Briefly: HP goes SDN; el cheapo tablets
A new direction for HP as the company plans to create a smartphone style developer’s kit and app store for enterprise level customers toying with software-defined networking.
The company says it plans to build what it calls an ‘ecosystem’ around SDN or more precisely its SDN controllers and OpenFlow, the company’s SDN protocol. However HP emphasises its plans are open and the technologies will support other equipment maker’s kit.
Software-defined networks are the next big thing, but it is still relatively new so HP’s early move into the space is borderline visionary. Of course the support of a major player like HP means SDN is more likely to take off.

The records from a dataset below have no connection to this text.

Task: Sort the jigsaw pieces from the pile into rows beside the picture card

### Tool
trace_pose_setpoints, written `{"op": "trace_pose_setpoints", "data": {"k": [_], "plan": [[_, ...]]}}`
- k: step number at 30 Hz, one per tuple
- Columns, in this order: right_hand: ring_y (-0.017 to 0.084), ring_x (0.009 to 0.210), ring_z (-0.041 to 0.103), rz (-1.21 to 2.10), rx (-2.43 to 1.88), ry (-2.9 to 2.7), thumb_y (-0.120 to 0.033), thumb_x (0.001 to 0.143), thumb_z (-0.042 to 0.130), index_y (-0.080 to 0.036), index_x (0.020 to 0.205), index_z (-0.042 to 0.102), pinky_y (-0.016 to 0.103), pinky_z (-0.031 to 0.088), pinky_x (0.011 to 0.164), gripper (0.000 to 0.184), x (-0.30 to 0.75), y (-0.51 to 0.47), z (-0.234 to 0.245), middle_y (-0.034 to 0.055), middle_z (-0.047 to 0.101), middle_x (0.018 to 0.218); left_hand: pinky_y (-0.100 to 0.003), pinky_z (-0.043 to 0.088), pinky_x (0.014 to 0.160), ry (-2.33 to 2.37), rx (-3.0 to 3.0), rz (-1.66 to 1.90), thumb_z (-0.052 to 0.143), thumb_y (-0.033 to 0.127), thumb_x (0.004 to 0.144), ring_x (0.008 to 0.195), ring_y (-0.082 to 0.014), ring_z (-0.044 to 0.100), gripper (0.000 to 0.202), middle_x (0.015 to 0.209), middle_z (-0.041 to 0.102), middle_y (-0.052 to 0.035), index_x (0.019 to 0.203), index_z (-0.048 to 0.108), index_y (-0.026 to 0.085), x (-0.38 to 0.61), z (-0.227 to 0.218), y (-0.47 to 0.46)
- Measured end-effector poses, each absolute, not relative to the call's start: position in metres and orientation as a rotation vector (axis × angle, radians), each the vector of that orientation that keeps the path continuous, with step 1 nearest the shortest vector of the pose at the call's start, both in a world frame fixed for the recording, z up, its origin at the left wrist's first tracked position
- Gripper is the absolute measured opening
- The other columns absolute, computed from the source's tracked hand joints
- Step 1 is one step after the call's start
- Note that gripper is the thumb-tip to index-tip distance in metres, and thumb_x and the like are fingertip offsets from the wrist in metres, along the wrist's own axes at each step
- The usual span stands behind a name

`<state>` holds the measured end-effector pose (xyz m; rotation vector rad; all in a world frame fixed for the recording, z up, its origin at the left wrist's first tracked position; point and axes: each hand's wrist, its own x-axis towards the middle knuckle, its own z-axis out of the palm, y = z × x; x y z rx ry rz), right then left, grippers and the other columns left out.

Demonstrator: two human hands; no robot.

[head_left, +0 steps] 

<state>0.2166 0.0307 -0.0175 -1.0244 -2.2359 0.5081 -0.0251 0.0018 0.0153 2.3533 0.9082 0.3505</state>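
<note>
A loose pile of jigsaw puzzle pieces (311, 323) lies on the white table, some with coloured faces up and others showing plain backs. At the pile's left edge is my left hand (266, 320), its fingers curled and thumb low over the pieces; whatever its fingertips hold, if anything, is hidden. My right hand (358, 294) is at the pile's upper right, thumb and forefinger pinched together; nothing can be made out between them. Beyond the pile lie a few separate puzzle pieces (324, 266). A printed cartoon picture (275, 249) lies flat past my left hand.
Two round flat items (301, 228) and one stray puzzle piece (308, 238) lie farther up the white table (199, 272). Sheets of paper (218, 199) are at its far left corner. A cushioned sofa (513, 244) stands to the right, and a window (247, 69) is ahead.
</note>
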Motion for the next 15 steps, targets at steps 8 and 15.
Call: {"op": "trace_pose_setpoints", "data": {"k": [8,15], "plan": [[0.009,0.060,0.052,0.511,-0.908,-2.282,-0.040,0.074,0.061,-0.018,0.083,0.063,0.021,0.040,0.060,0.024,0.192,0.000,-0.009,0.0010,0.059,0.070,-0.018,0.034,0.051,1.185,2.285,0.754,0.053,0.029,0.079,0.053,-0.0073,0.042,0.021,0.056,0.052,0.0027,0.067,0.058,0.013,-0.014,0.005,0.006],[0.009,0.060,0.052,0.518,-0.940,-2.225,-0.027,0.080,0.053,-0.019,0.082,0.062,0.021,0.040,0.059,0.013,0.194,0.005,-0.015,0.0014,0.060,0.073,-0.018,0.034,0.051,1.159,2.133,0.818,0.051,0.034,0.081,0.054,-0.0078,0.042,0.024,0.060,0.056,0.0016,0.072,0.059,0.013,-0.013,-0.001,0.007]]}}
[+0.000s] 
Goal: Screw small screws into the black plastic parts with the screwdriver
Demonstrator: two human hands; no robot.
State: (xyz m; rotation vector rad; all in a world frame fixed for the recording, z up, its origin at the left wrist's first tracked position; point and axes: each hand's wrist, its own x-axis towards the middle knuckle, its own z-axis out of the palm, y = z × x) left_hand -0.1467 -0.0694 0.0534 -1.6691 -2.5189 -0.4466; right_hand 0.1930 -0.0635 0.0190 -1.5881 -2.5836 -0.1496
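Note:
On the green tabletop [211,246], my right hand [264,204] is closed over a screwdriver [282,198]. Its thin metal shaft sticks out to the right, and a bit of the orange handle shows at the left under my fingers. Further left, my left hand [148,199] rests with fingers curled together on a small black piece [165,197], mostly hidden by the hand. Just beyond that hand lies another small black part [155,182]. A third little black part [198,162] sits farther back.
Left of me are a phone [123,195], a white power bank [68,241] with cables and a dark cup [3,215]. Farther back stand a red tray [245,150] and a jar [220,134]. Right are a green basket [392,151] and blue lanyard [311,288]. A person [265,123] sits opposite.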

What’s interesting for entrepreneurial tech-savvy New Zealanders is the software development kit and app store lowers the barriers to entry into what could become a gold mine.
The developer’s kit is due to land next month while the app store is expected to open for business early in the new year.
- How cheap can tablets go? Laser Corporation is selling a seven inch el cheapo Android tablet in Australian stores for $129 – by the time exchange rates and GST differences kick in that’s about NZ$160. It will almost certainly land here – it comes with built-in maps of Australia and New Zealand.
- Is there a role for small technology consulting companies in New Zealand’s all-of-government procurement system? Usually the onerous requirements set too high a barrier for micro-businesses but as an anonymous story in the latest IITP newsletter reports, there could be a workaround.
- The Entrepreneurial Organisation of NZ – no, I’ve never heard of it before either but it’s a good idea – wants to promote business-like thinking in the nation’s youth. The organisation wants to send a local student to Washington DC to compete against other student business owners for the title of Top Global Student Entrepreneur. At the time of writing there’s no information on the organisation’s website, but entrants are asked to send a one or two page business overview to Tony Falkenstein tf@jwi.co.nz by 25 October – presumably he can answer any questions you might have about the award too.
- Technology companies feature among the finalists in the search for the Kenexa 2013 New Zealand Best Workplaces. Vend, Microsoft New Zealand, Leading Edge Communications, Trademe, Provoke, ClearPoint and Brother International all made the list.